◆ **WHAT YOU WILL DO**:
Set down the entries below exactly; drop the pictures.

### RECORDED INFORMATION ###

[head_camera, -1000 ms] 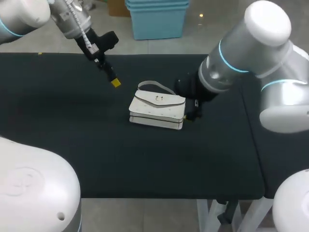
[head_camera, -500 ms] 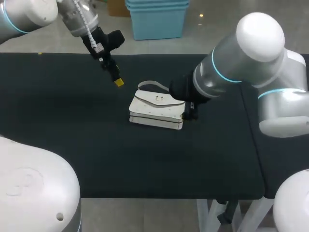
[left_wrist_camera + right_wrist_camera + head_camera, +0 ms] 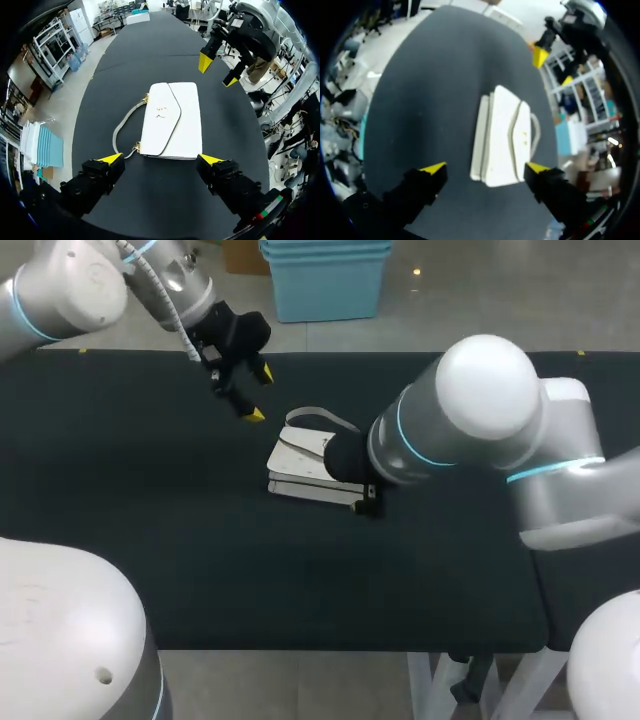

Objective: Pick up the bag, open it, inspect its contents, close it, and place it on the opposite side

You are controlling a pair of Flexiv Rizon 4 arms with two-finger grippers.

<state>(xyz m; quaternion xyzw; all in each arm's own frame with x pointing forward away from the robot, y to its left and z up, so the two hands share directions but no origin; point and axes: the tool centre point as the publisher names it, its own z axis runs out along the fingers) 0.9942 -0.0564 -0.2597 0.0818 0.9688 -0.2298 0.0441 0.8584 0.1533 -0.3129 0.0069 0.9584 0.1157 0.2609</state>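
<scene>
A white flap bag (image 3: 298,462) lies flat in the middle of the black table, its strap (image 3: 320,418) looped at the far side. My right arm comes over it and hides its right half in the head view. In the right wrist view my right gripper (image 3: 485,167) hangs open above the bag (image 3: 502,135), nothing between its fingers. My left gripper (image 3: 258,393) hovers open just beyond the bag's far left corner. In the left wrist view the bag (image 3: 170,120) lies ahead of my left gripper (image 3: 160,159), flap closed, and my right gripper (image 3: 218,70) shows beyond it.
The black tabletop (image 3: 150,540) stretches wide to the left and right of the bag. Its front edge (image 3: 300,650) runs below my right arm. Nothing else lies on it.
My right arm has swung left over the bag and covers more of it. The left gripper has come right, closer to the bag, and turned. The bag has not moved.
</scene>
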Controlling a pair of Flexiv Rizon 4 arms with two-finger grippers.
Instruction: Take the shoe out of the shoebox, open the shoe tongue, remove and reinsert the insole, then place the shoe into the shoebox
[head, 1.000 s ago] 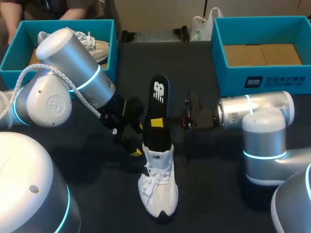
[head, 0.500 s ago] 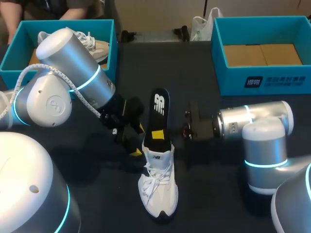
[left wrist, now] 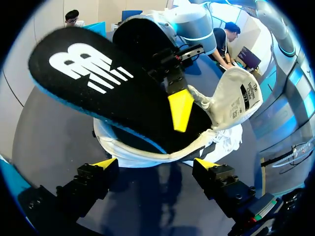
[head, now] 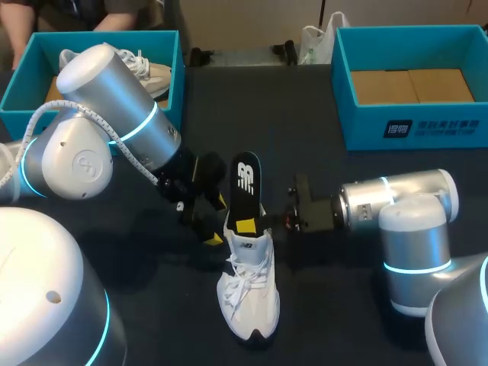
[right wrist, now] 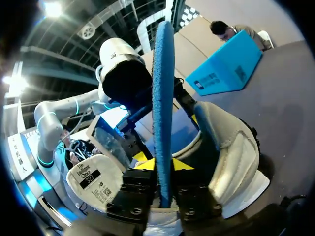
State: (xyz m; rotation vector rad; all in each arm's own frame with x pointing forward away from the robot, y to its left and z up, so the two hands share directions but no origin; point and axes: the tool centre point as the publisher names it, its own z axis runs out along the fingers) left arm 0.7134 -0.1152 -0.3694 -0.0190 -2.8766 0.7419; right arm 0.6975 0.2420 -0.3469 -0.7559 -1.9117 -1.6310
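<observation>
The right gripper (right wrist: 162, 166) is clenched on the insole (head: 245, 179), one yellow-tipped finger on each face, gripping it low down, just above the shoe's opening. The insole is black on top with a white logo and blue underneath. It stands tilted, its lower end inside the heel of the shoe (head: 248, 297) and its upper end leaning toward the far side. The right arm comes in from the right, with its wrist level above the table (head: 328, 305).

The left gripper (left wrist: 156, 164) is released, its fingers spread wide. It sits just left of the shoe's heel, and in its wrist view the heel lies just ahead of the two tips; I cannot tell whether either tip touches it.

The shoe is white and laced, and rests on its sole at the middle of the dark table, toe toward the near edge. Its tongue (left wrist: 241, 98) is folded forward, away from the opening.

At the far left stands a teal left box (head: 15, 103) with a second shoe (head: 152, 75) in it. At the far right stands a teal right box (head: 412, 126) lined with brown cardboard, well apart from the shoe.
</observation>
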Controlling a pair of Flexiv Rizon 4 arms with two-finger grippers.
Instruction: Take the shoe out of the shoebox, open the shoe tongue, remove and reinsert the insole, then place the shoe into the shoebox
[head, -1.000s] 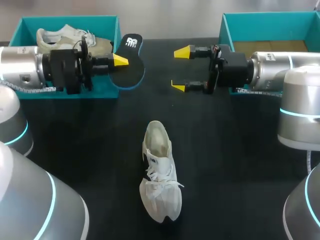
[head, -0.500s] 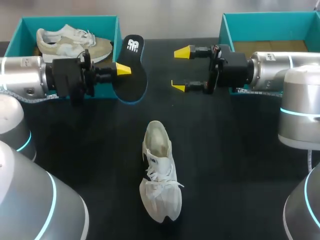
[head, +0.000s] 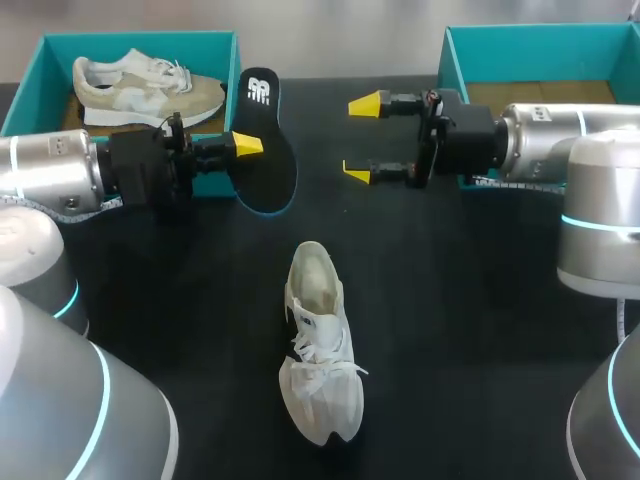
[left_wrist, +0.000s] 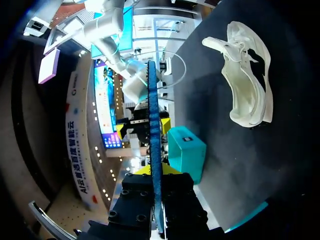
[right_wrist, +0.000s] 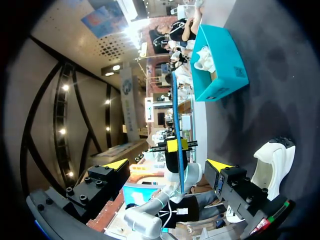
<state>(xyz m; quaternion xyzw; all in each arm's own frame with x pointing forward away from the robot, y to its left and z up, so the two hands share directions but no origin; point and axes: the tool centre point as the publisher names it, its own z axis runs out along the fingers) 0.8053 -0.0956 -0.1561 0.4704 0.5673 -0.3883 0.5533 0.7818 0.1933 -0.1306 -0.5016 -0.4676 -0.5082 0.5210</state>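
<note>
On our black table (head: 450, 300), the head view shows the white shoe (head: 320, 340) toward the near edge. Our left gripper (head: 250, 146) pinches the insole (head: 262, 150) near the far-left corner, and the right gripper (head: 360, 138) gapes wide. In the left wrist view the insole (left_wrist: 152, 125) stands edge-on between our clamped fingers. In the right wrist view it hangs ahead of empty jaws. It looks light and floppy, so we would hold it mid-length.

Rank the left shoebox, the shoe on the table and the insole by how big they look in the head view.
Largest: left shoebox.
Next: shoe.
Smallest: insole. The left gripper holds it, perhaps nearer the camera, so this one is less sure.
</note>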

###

◆ **OUTPUT FOR THIS TASK**:
[head_camera, -1000 ms] 
[head_camera, -500 ms] 
[left_wrist_camera + right_wrist_camera + head_camera, +0 ms] 

Objective: Pick up the bag, open it, inspect its contents, close it, and place it on the opposite side

You are controlling a pair of Flexiv Rizon 4 arms with two-finger grippers.

<state>(xyz m; quaternion xyzw; all in each arm's own frame with x pointing forward away from the robot, y to its left and z up, so the two hands share directions but no origin; point and axes: the tool centre point as the publisher names it, its own z axis runs out along the fingers) 0.9942 -0.0564 -0.2597 0.0818 0.9688 -0.2298 0.0441 0.8584 0.1533 -0.3129 0.0069 0.9584 0.1157 0.2609</state>
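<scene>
A white flap bag (image 3: 298,462) lies flat in the middle of the black table, its strap (image 3: 320,418) looped at the far side. My right arm comes over it and hides its right half in the head view. In the right wrist view my right gripper (image 3: 485,167) hangs open above the bag (image 3: 502,135), nothing between its fingers. My left gripper (image 3: 258,393) hovers open just beyond the bag's far left corner. In the left wrist view the bag (image 3: 170,120) lies ahead of my left gripper (image 3: 160,159), flap closed, and my right gripper (image 3: 218,70) shows beyond it.
The black tabletop (image 3: 150,540) stretches wide to the left and right of the bag. Its front edge (image 3: 300,650) runs below my right arm. Nothing else lies on it.
My right arm has swung left over the bag and covers more of it. The left gripper has come right, closer to the bag, and turned. The bag has not moved.
</scene>
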Controlling a pair of Flexiv Rizon 4 arms with two-finger grippers.
Instruction: Take the shoe out of the shoebox, open the shoe tongue, remove and reinsert the insole, then place the shoe into the shoebox
[head, 1.000 s ago] 
[head, 0.500 s ago] 
[left wrist, now] 
[head, now] 
[right wrist, now] 
State: (xyz m; rotation vector rad; all in each arm's own frame with x pointing forward away from the robot, y to its left and z up, so the two hands share directions but no origin; point and axes: the tool centre point as the publisher names it, its own z axis runs out along the fingers) left arm 0.7134 -0.1152 -0.3694 -0.0190 -2.8766 0.7419; right arm 0.6975 0.2420 -0.3469 -0.7559 -1.9117 -1.6310
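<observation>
The right gripper (right wrist: 162, 166) is clenched on the insole (head: 245, 179), one yellow-tipped finger on each face, gripping it low down, just above the shoe's opening. The insole is black on top with a white logo and blue underneath. It stands tilted, its lower end inside the heel of the shoe (head: 248, 297) and its upper end leaning toward the far side. The right arm comes in from the right, with its wrist level above the table (head: 328, 305).

The left gripper (left wrist: 156, 164) is released, its fingers spread wide. It sits just left of the shoe's heel, and in its wrist view the heel lies just ahead of the two tips; I cannot tell whether either tip touches it.

The shoe is white and laced, and rests on its sole at the middle of the dark table, toe toward the near edge. Its tongue (left wrist: 241, 98) is folded forward, away from the opening.

At the far left stands a teal left box (head: 15, 103) with a second shoe (head: 152, 75) in it. At the far right stands a teal right box (head: 412, 126) lined with brown cardboard, well apart from the shoe.
</observation>
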Controlling a pair of Flexiv Rizon 4 arms with two-finger grippers.
Instruction: Take the shoe out of the shoebox, open the shoe tongue, remove and reinsert the insole, then place the shoe into the shoebox
[head, -1.000s] 
[head, -0.500s] 
[head, +0.000s] 
[left_wrist, +0.000s] 
[right_wrist, +0.000s] 
<state>(xyz m; quaternion xyzw; all in each arm's own frame with x pointing forward away from the robot, y to its left and z up, so the two hands share directions but no origin; point and axes: the tool centre point as the publisher names it, its own z axis runs out along the fingers) 0.8053 -0.0956 -0.1561 0.4704 0.5673 -0.3883 0.5533 0.7818 0.1933 -0.1306 -0.5016 -0.4676 -0.5082 0.5210</state>
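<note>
On our black table (head: 450, 300), the head view shows the white shoe (head: 320, 340) toward the near edge. Our left gripper (head: 250, 146) pinches the insole (head: 262, 150) near the far-left corner, and the right gripper (head: 360, 138) gapes wide. In the left wrist view the insole (left_wrist: 152, 125) stands edge-on between our clamped fingers. In the right wrist view it hangs ahead of empty jaws. It looks light and floppy, so we would hold it mid-length.

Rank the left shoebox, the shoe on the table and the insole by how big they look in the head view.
Largest: left shoebox.
Next: shoe.
Smallest: insole. The left gripper holds it, perhaps nearer the camera, so this one is less sure.
</note>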

This exercise is now finished, and nothing remains to add.